Rezension

Eine absolute Wohlfühlgeschichte

Wie Träume im Sommerwind -

Wie Träume im Sommerwind
von Katharina Herzog

Bewertet mit 5 Sternen

Seit sie denken kann wollte Emilia Jung raus aus der Enge der Insel Usedom, weg vom Rosenhof ihrer Eltern, raus aus dem kleinen Ort Zinnowitz, wo sie von jedem der Bewohner die Biografie herunter leiern könnte. Sie hatte es geschafft. Hatte einen der äußerst begehrten Plätze auf der Schule für Parfümeure in Paris bekommen – und war gescheitert. Jetzt jobbt sie im Bahnhofsbistro des Gare du Nord um sich ihr Leben in Paris weiter leisten zu können.

Ihre Eltern Delia und Thees und ihre 3 Jahre ältere Schwester Clara mit ihren beiden Kindern leben weiterhin in Zinnowitz auf Usedom, wo sie immer noch den Rosenhof betreiben. Als Clara nach einem Autounfall im Koma liegt, kommt Emilia zurück nachhause. Aus einem Brief, den Clara ihr für den Fall der Fälle zusammen mit einer Patietenverfügung hinterlassen hat, erfährt sie, dass sie sich um die Kinder Lizzy und Felix kümmern soll. Nebenbei erfährt sie auch, dass es mit der Ehe ihrer Eltern nicht zum besten steht und dass der von allen geliebte Rosenhof knapp vor der Pleite steht. Bei Claras Unterlagen findet sie außerdem ein Flugticket nach Kent und einen Briefumschlag aus England mit einer Karte, auf der eine Rose abgebildet ist – „The Beauty of Claire“. Von Schwester Emma auf der Intensivstation und auch in der Schule hat Emilia einiges über die Wirkung von Düften auf Komapatienten gelernt und erfahren. Kurzentschlossen macht sie sich mit Claras Tochter Lizzy auf die Reise nach England. Josh, der beste Freund Claras und Emilias große Liebe, reist den Beiden hinterher…

Für mich ist es das erste Buch, das ich von Katharina Herzog lese und ich bin restlos begeistert. Von ihrem emotionalen, gefühlvollen Schreibstil; von ihren Vergleichen, die sofort mein Kopfkino anschalten; von der Art und Weise, wie sie die beiden Zeitebenen 1999/2003 und heute zusammenführt. Ich hatte das Gefühl mittendrin zu stehen in den traumhaft schönen Gärten von Kent. Ich war als stille Teilnehmerin beim Tag der offenen Tür auf dem Rosenhof dabei und ich meine die salzige Luft der Ostsee auf den Lippen schmecken zu können. Vor allem auch, wie sie ihre Figuren anlegt.

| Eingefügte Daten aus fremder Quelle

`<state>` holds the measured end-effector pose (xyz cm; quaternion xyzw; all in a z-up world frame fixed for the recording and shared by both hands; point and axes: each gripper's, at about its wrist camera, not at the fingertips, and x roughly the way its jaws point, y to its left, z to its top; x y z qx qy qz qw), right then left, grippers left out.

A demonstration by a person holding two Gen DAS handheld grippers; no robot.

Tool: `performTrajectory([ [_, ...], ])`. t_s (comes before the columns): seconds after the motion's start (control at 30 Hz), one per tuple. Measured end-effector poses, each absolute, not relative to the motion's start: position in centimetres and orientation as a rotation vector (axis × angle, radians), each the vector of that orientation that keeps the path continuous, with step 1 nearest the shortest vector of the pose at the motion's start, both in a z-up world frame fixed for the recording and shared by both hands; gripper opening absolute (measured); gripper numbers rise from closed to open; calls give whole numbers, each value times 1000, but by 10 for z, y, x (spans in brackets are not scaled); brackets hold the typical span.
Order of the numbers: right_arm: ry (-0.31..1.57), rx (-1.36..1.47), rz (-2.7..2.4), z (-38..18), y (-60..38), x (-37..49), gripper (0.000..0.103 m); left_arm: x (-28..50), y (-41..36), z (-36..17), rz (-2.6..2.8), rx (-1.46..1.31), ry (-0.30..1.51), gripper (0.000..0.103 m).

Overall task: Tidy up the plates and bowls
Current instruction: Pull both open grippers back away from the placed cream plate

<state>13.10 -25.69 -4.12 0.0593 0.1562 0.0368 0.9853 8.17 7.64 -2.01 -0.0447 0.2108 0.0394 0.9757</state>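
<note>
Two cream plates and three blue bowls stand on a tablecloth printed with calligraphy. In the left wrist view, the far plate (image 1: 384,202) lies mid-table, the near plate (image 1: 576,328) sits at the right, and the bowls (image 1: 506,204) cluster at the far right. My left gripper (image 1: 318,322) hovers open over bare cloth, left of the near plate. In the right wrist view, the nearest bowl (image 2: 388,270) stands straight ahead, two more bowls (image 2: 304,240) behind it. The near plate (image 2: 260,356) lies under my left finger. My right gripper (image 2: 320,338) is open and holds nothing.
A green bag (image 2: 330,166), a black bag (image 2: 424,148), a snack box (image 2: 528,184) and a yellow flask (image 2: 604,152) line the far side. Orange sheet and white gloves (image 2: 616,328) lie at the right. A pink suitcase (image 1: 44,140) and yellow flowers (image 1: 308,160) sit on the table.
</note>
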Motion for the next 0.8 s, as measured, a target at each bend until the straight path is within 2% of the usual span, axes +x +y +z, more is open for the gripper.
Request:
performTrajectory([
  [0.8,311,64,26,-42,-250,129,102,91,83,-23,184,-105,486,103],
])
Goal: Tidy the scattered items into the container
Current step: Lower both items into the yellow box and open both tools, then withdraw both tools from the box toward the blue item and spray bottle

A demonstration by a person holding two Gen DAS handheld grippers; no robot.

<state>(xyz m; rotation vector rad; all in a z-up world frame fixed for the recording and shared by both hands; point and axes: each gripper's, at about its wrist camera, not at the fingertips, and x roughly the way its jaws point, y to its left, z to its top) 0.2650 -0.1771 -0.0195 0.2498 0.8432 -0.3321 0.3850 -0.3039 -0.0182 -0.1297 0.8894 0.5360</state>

Die beiden so unterschiedlichen Schwestern Emilia „Millie“ und Clara. Millie, die von klein auf Unangepasste, Eigenwillige und Wilde kümmert sich rührend um ihre Nichte und ihren Neffen und zeigt sehr viel Empathie. Clara, die Wunderschöne, die Sportliche, allseits Beliebte, die Vernünftige, die Supergenaue, die alle Fäden in der Hand hält und bei der alles bis auf´s I-Tüpfelchen stimmen muss. Die aber hier erst mal im Koma auf Andere angewiesen ist. Lizzy, die ihrer Tante in so vielen Dingen gleicht und deren Selbstvorwürfe mich tief getroffen haben. Es gibt so viele kleine Szenen, die ans Herz gehen und mich berührt haben. Missverständnisse, die dann doch noch alle ausgeräumt werden. Geheimnisse, die gelüftet werden und zwei Männer, bei denen ich wahrscheinlich, so wie sie hier beschrieben werden, auch schwach geworden wäre.

Dazu die Beschreibungen der verschiedensten Rosen, deren Duft ich in der Nase habe und an die ich mich bestimmt erinnern werden, wenn meine im Garten bald blühen.

Sehr gut gefallen mir die Innenseiten der Coverklappen. Vorne bekomme ich einen kleinen Einblick auf die Insel Usedom und im hinteren Teil finde ich eine Personenaufstellung der wichtigsten Charaktere.

Ein absoluter Wohlfühlroman zum Träumen, zum Nachdenken, zum Mitfiebern und mit sehr viel Gefühl.